I wrote about availability and partition tolerance in my last post, so I guess I should tackle consistency as well. Informally, “consistency” can refer to two slightly different things: conforming to some set of rules, or getting similar results for similar actions. Both parts apply to consistency in distributed systems: consistency means conforming to rules about who sees what values when. In its strongest form, consistency means a complete global ordering of reads and writes in a distributed system. Let’s say we’re dealing with an integer value that starts at 6. Two updates occur: X which adds 4, and Y which divides by 2. Furthermore, we know that there’s a causal relationship determining the order of the two updates because some other kind of event – e.g. a lock operation or message exchange – came in between. A complete global ordering ensures two things.

  • No node will ever see the result of Y before X. In other words, they might see 6/10/5 depending on when they read, but they will never see 3.
  • Once any node has seen the result of an update, no node will ever see a state without it. Once Z sees 10, nobody can see 6 again; once Z sees 5, nobody can see 10 again.

Eventual consistency breaks both of these rules. A node might in fact see Y before X, temporarily yielding 3. A moment later, another node might see X first and get 10. What remains true, though, is that once any node sees 10 then no other node should see 7. That’s because of the guarantee that eventual consistency does make.

For any pair of updates X and Y, all nodes will eventually converge on a result that reflects X and Y applied in the same order.

In other words, it’s OK if different nodes see different values or see them at different times, so long as eventually – meaning when both X and Y have worked their way through the system – they agree on the same value.

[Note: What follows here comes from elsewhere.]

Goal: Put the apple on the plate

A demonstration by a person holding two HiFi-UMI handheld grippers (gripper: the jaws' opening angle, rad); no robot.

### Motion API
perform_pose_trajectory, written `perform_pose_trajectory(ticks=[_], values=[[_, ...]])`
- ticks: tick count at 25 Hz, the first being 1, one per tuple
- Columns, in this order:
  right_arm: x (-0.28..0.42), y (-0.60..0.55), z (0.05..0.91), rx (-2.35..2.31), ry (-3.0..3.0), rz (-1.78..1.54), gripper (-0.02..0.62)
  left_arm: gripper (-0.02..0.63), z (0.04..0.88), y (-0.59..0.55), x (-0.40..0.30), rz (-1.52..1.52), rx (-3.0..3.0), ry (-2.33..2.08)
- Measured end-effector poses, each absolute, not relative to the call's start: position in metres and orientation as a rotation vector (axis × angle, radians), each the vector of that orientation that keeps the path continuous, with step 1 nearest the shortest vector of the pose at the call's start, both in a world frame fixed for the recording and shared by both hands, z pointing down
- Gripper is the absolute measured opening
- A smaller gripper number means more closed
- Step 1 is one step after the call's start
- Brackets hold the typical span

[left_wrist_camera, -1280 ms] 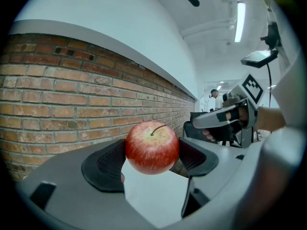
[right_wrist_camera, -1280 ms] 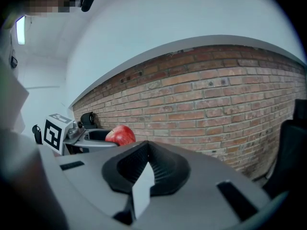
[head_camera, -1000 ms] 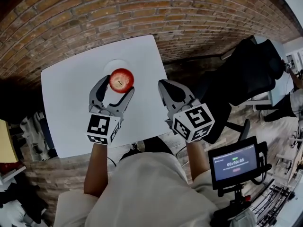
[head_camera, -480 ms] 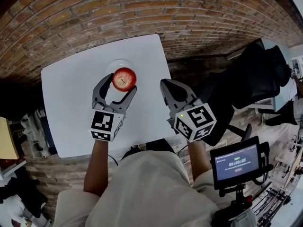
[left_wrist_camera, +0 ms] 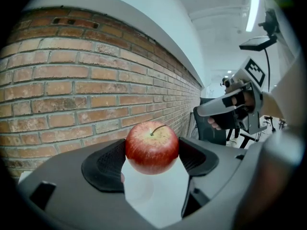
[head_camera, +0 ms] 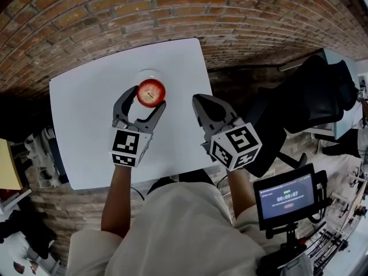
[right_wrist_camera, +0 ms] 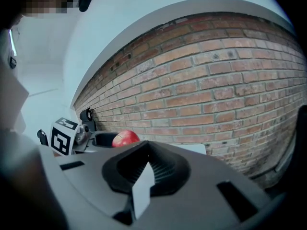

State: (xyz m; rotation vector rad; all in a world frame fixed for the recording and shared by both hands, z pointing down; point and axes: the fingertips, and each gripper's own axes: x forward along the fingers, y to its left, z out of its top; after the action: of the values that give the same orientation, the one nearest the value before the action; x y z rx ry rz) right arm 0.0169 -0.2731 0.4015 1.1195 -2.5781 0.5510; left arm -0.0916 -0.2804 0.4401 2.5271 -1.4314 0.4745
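A red apple (head_camera: 150,92) with a short stem is held above the white table (head_camera: 80,131); my left gripper (head_camera: 145,99) is shut on it. A small white plate (head_camera: 147,74) lies right behind and under the apple, partly hidden by it. In the left gripper view the apple (left_wrist_camera: 152,146) is pinched between the two black pads, with the pale plate (left_wrist_camera: 136,188) below. My right gripper (head_camera: 201,103) hovers over the table's right edge, shut and holding nothing. From the right gripper view (right_wrist_camera: 146,170) the apple (right_wrist_camera: 125,138) shows far off to the left.
A brick wall (head_camera: 172,10) runs behind the table. A black office chair (head_camera: 299,96) stands to the right. A small screen on a stand (head_camera: 286,197) is at the lower right. Clutter lies on the floor at the left (head_camera: 23,171).
My left gripper has carried the apple forward, away from me; it now overlaps the plate. The right gripper has barely moved.
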Motion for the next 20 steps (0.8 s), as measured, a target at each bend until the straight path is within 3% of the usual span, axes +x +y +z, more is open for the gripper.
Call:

If a system allows conflicting values to persist indefinitely, it’s not eventually consistent; it’s simply inconsistent. Note that there’s no limit on how long it takes for the system to quiesce. There’s also no restriction on what order everyone agrees on. The eventual agreed-upon result could be 7, representing Y before X and thus violating the causal relationship, but very few actual systems would make that choice. In fact, it’s entirely possibly to add additional guarantees on top of eventual consistency. Some of the most common are:

  • Read your own writes. The node that issued X should never thereafter see a result (e.g. 3) without it, even though other nodes might. Some people do actually manage to screw this one up, but it’s rare.
  • Processor consistency. If the same node issues X and Y, then nobody should ever see Y without X.
  • Never go back. A single node in our example will always proceed 6-10-5 even if it does so out of sync with other nodes.

Preservation of causal relationships is one of the most complex guarantees that is typically provided in eventually-consistent systems. Using mechanisms such as vector clocks, it is possible for a node receiving Y to observe that there might be an as-yet-unreceived X that should go before. It can then defer processing of Y until X arrives, or until it’s no longer possible for any such X to exist. Such careful ordering can be defeated by out-of-band messages that overtake the in-band messages, though, since by definition the information necessary to (re)establish ordering is not present out-of-band. Application designers who depend on such guarantees must therefore exercise some caution (or remove the dependency).

The last point I’d like to make about eventual consistency is one that I recently made via email. Eventual consistency just means updates are asynchronous. It doesn’t mean that they’re slow, or unordered, or non-atomic. In practice, extra guarantees such as the above can be added so that all of the consistency behaviors that matter to a particular application are preserved just as well as with strong consistency. Even when that’s not the case, inconsistency is in practice likely to be rare and fleeting. I vaguely recall seeing some numbers for the frequency of read-repair operations in Dynamo, which should approximately reflect the level of inconsistency that actually occurs, but I can’t find them right now. What matters is that eventual consistency is often strong in practice, even if it’s not guaranteed, and that’s sufficient for many – I think most – applications. There are important categories of applications for which guaranteed strong consistency really is a requirement (anything to do with money or nuclear materials come to mind) and people writing such applications should consider whether the software they’re using really meets those requirements, but they shouldn’t be driving technology for absolutely everyone.